The next few weeks will be busy for legendary singer and songwriter Barry Manilow. He will be honored by the New York Pops May 1st at Carnegie Hall, and he’ll start a five-night concert series at Radio City on May 31st. But, as Manilow recollected on 710 WOR’s Len Berman and Michael Riedel in the Morning program, he never dreamed he’d be on the stage in any venue.
“My goal was to be a musician, an arranger, a conductor, a songwriter, anything behind the scenes,” he told Berman and Riedel. “I never had any eyes to become a performer or entertainer, not even a singer. It never dawned on me. That happened by accident. A record label liked what they heard… and I fit the bill.”

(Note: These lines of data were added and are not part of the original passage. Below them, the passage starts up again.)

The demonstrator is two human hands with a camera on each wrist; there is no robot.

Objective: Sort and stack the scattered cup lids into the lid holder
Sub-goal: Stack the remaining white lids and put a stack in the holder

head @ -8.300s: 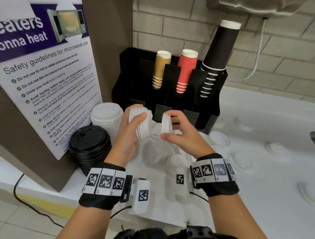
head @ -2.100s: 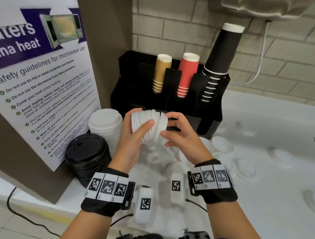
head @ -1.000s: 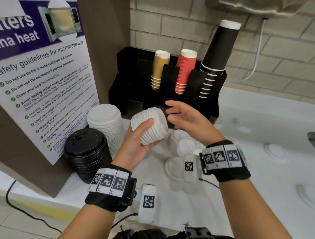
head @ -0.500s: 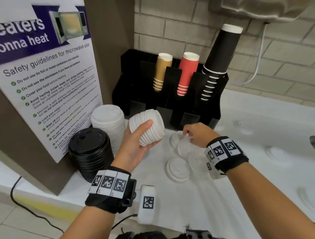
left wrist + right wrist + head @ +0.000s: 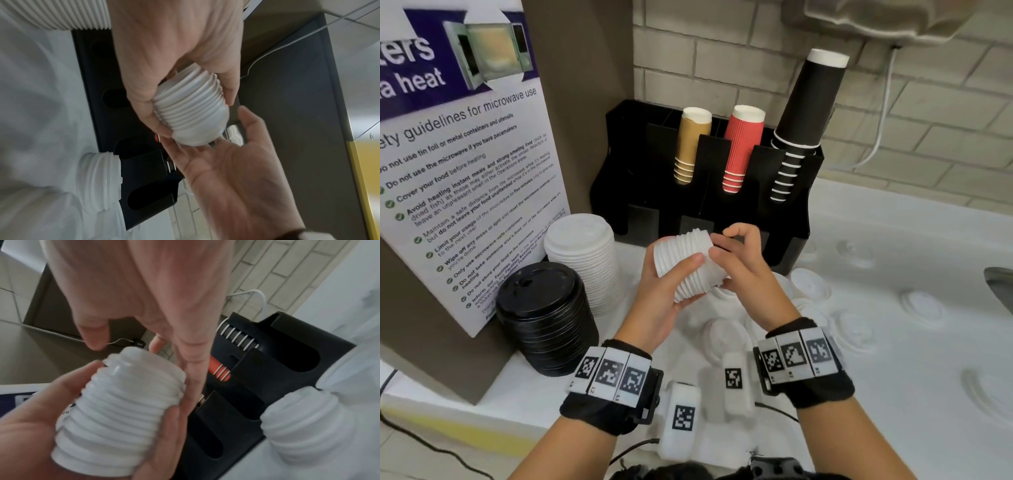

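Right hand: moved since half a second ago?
Yes. The right hand left the loose lids on the white counter, rising leftward to the white stack of nested lids before the black cup holder.

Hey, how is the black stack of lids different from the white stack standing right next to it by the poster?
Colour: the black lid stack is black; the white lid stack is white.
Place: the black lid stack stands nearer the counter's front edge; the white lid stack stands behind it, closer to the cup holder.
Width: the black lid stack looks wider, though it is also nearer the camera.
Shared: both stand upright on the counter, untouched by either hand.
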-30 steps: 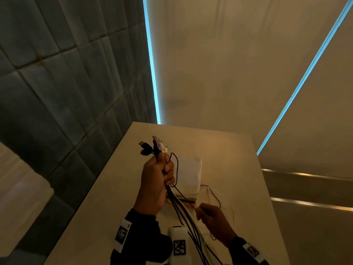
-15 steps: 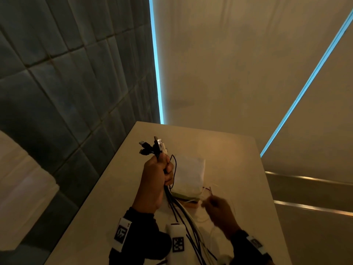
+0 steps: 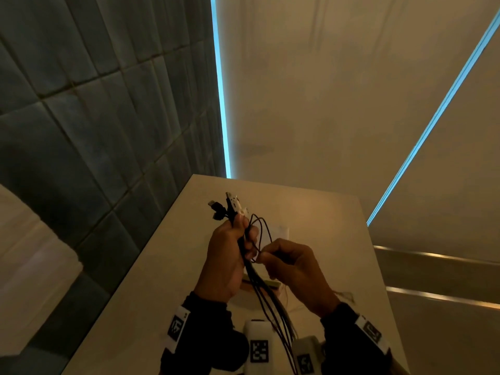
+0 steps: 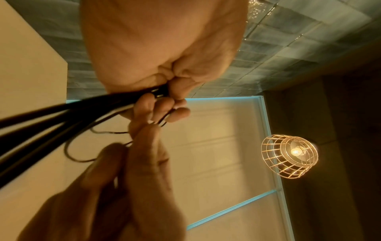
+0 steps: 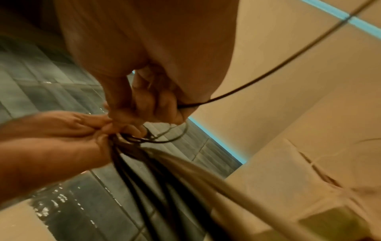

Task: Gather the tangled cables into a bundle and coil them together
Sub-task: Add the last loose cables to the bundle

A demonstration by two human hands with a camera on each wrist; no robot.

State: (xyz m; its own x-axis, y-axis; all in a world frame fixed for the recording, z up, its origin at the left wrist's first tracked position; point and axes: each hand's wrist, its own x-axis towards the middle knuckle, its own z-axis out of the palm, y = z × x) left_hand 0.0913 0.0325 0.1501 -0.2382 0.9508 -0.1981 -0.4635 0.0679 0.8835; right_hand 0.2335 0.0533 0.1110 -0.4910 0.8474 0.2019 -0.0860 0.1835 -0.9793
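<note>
Above the table (image 3: 173,266), toward its tiled-wall side, the left hand (image 3: 227,255) is clenched round a bundle of cables (image 3: 244,250). Their plugs (image 3: 230,207) stick out above the fist, and the long ends hang down past the wrists toward the table's near edge.

Just right of that fist, the right hand (image 3: 292,269) has come up off the table since half a second ago, when it was low over the tabletop with a thin strand. Now its fingertips (image 3: 263,257) pinch a thin black wire (image 3: 261,228) right against the left fingers, and the wire arcs up in a loose loop beside the bundle. The right wrist view shows that wire trailing away from the pinch, up and to the right.

That suggests the stray wire is being handed into the bundle, so gathering looks nearly done and coiling not begun. A pale packet (image 3: 281,231) lies on the table behind the hands.
</note>
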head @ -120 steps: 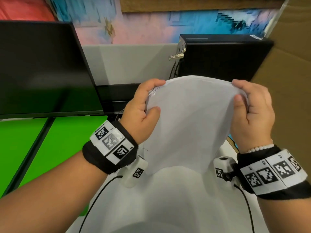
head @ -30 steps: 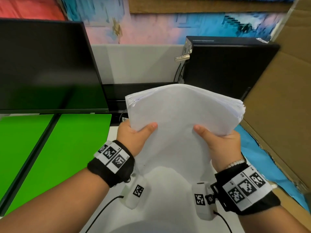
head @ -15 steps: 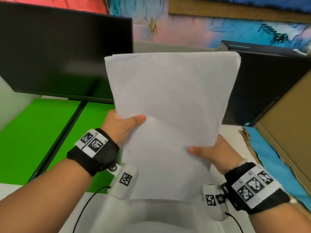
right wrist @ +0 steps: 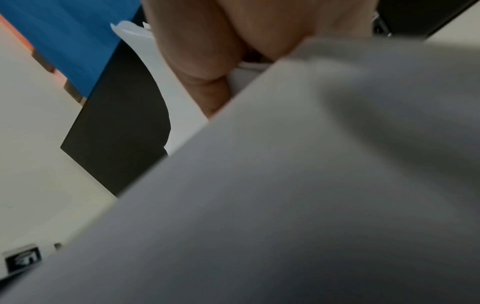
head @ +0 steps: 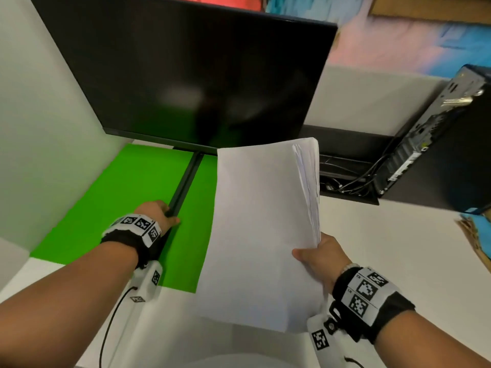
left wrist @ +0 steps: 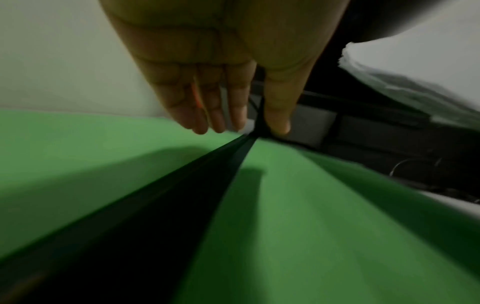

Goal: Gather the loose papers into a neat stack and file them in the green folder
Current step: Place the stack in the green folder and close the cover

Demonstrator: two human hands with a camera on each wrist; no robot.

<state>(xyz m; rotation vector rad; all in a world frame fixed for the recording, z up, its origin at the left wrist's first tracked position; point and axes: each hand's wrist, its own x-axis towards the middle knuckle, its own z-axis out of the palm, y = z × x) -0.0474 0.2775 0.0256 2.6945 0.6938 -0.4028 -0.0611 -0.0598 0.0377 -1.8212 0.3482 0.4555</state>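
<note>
The green folder [head: 127,197] lies open flat on the desk under the monitor, with a black spine bar [head: 186,176] running down its middle. My left hand [head: 156,213] rests over the near part of that bar; in the left wrist view its fingers [left wrist: 215,115] are straight, and the thumb and fingers straddle the spine bar [left wrist: 182,195] above the green folder [left wrist: 337,226]. My right hand [head: 318,256] grips the white paper stack [head: 260,229] at its lower right edge, thumb on top. The stack hangs in the air over the folder's right half. The paper stack [right wrist: 311,185] fills the right wrist view, with my right hand [right wrist: 207,72] above it.
A black monitor [head: 199,75] stands right behind the folder. A black computer tower [head: 438,155] with cables [head: 350,179] is at the back right. Cardboard and blue material [head: 475,235] sit at the right edge. A white partition [head: 39,128] bounds the left.
My left hand has let go of the papers and moved left and down onto the folder's black spine. The right hand alone now holds the stack, carried left toward the folder.
</note>
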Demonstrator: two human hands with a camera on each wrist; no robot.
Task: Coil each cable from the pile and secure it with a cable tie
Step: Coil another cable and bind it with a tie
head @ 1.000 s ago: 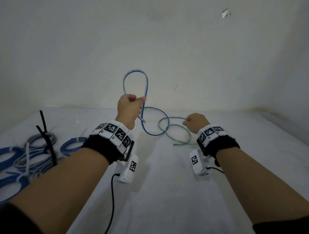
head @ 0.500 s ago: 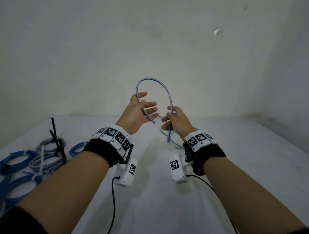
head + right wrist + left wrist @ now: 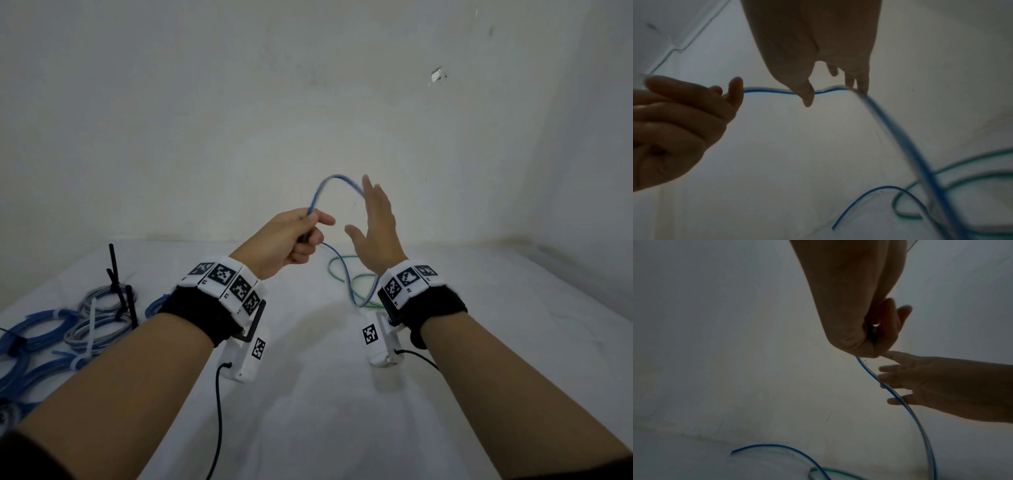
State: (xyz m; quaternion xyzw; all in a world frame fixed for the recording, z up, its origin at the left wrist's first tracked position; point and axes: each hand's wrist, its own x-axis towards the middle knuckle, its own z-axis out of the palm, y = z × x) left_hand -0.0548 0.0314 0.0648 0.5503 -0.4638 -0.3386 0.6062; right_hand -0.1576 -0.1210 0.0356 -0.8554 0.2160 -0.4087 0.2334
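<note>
A blue cable [image 3: 327,181] arcs up from my left hand [image 3: 301,236], which grips it in a curled fist above the table. The arc runs right to my right hand [image 3: 375,219], whose fingers are straight and spread, with the cable lying against them. In the right wrist view the blue cable [image 3: 772,91] passes behind the thumb and touches the fingertips [image 3: 861,87]. The left wrist view shows the cable [image 3: 900,402] dropping from the left fist [image 3: 865,340] past the right hand [image 3: 920,382]. A loose green cable [image 3: 359,286] lies on the table under the hands.
Several coiled blue cables [image 3: 41,330] bound with ties lie at the table's left edge. Black cable ties [image 3: 116,281] stick up among them, with a white tie [image 3: 90,325] beside. The white table [image 3: 496,342] meets a wall at the back and right.
My left hand has closed round the blue cable. The right hand let go of its pinch, opened and rose against the arc. The view has tilted upward.
</note>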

Fans should like what they hear from Manilow at the Radio City shows. “It’s a huge room and I love it, love it, love it. One of the things I’m pretty sure I’m gonna do is not just my wonderful band of nine guy and three singers. I’m going to use 15 musicians. I want the violins to play beyond ‘Weekend in New England’, and so I’m getting fifteen great New York musicians, and I think it’ll sound great in New York City.”
Many fans don’t know, however, that the Brooklyn-born Manilow has a second legendary career as a jingle writer, with instantly recognizable spots from State Farm and Band-Aids to Dr. Pepper and McDonalds. Unfortunately, that career path wasn’t as lucrative as singing. “You know, they’ve been playing that State Farm Insurance thing for over 40 years; it’s my greatest hit! I got 500 bucks, and that’s it. I mean, you don’t get residuals unless you’re singing on the spot.”